Exclusive: U.N. Report Will Point to Assad Regime in Massive Chemical Attack
U.N. inspectors have collected a "wealth" of evidence on the use of nerve agents that points to Syrian President Bashar al-Assad using chemical weapons against his own people, according to a senior Western official. The inspection team, which is expected on Monday to present U.N. Secretary General Ban Ki-Moon with a highly anticipated report on ...
U.N. inspectors have collected a "wealth" of evidence on the use of nerve agents that points to Syrian President Bashar al-Assad using chemical weapons against his own people, according to a senior Western official.
The inspection team, which is expected on Monday to present U.N. Secretary General Ban Ki-Moon with a highly anticipated report on a suspected Aug. 21 nerve agent attack in the suburbs of Damascus, will not directly accuse the Syrian regime of gassing its own people, according to three U.N.-based diplomats familiar with the investigation. But it will provide a strong circumstantial case — based on an examination of spent rocket casings, ammunition, and laboratory tests of soil, blood, and urine samples — that points strongly in the direction of Syrian government culpability.
"I know they have gotten very rich samples — biomedical and environmental — and they have interviewed victims, doctors and nurses," said the Western official. "It seems they are very happy with the wealth of evidence they got." The official, who declined to speak on the record because of the secrecy surrounding the U.N. investigation, could not identify the specific agents detected by the inspector team, but said, "You can conclude from the type of evidence the [identity of the] author."
The U.N. team, which is led by the Swedish scientist Ake Sellström, traveled to Damascus last month to begin an investigation into the alleged use of chemical weapons. During that trip, according to the United States and other Western powers, Syrian forces launched a chemical weapons attack that killed more than 1,400 people in the al Ghouta suburb of Damascus.
A montage of video clips posted by Samantha Power, the U.S. ambassador to the United Nations, on her Twitter page depicted horrific scenes of purported victims writhing in agony, and gasping for breath. Rows of dead children, their faces blue from apparent suffocation, were lined up in morbid rows, white sheets covering their tiny bodies.
Syria and Russia have denied that the government in Damascus carried out the attack, saying it was the work of Syrian rebels seeking to persuade the West to intervene militarily on their behalf. In an interview with Charlie Rose, Assad denied his government used chemical weapons — and compared the U.S. case against Syria to former Secretary of State Colin Powell’s flawed presentation against Saddam Hussein’s Iraq. In Syria, Assad said, "the Russians have completely opposite evidence: that missiles [were] thrown from areas that the rebels controlled."

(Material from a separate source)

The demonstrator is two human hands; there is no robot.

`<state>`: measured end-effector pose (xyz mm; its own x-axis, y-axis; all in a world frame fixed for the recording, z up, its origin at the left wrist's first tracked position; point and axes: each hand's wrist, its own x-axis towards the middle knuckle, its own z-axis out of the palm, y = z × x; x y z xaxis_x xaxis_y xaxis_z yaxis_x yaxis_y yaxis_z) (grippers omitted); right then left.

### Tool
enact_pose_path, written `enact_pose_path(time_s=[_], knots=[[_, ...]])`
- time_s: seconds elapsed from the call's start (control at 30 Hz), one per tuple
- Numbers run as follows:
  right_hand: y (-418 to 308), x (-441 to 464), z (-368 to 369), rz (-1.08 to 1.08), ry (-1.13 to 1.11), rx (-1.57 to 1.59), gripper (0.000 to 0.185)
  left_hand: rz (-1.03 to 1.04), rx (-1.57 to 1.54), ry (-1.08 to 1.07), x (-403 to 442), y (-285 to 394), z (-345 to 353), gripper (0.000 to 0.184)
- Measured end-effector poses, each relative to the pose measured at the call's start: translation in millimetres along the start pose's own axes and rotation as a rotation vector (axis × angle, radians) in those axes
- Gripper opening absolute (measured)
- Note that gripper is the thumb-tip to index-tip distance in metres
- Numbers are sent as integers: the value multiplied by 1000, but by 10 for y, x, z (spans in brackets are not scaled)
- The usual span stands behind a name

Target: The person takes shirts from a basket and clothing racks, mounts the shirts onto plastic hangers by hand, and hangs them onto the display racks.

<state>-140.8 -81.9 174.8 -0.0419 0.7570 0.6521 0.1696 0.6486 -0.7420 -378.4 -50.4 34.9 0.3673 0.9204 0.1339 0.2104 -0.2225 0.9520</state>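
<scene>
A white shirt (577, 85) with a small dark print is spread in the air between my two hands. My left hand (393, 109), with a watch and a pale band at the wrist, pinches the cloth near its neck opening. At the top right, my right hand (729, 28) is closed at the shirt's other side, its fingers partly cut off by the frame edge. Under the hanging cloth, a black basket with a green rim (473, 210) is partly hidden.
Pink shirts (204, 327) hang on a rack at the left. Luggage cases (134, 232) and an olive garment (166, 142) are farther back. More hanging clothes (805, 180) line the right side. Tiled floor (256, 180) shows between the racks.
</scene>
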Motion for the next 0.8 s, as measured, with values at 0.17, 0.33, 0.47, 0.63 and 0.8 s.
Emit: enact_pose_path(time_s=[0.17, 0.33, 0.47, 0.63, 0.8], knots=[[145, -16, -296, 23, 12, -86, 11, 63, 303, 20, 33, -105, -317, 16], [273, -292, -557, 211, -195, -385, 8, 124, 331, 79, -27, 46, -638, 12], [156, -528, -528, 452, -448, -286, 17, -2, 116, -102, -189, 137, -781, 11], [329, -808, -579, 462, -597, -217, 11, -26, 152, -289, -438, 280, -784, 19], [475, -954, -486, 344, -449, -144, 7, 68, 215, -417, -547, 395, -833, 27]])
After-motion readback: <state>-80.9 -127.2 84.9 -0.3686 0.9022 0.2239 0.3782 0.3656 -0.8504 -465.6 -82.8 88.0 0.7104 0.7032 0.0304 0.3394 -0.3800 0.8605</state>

Syria and Russia, meanwhile, have highlighted several other alleged chemical weapons attacks that wound up hitting Syrian forces. The Syrian government initially invited U.N. inspectors to Syria to investigate an alleged March 19 sarin attack in the town of Khan al Assal, near Aleppo. While the inspectors were in Damascus, Syria’s U.N. ambassador Bashar al Jaafari, requested that investigators look at three other cases of alleged chemical weapons use in late August against Syrian forces. On their final day in Damascus, the U.N. inspection team visited a military hospital in Damascus to examine alleged chemical weapons victims.
Diplomats say that Sellström’s inspection team is only planning to report next week on the al Ghouta attacks. The team plans to return to Damascus at a later date to complete its investigations into the other incidents, including the March incident at Khan al Assal.
Under the terms of its mandate, however, the U.N. inspectors are only authorized to conclude whether chemical weapons have been used in Syria, not assign responsibility for their use.
While Western diplomats say they are confident that U.N. report would strengthen the case against the Syrian government, they said they expected the case would not fundamentally alter the course of diplomatic efforts to contain the chemical weapons threat in Syria. "It’s not a game changer," said one diplomat.
On Tuesday, Syrian Foreign Minister Walid Moallem, admitted his country operated a clandestine chemical weapons program, and vowed to open them up to international scrutiny as part of a Russian-brokered deal to place Syria’s chemical agents under international control. "We are ready to reveal the locations of the chemical weapon sites and to stop producing chemical weapons and make these sites available for inspection by representatives of Russia, other countries and the United Nations," Moallem said in a statement.
U.S. Secretary of State John Kerry and Russian Foreign Minister Sergei Lavrov, meanwhile, headed to Geneva to see if they could reach agreement on a plan to control and ultimately destroy Syria’s chemical weapons. Secretary-General Ban, for his part, appeared to be moving beyond the Sellström investigation. "I have not yet received the report from Dr. Sellström, nor do I know what it will contain," Ban told reporters Monday. But "I’m considering urging the Security Council to demand the immediate transfer of Syria’s chemical weapons and chemical precursor stocks to places inside Syria where they can be safely stored and destroyed."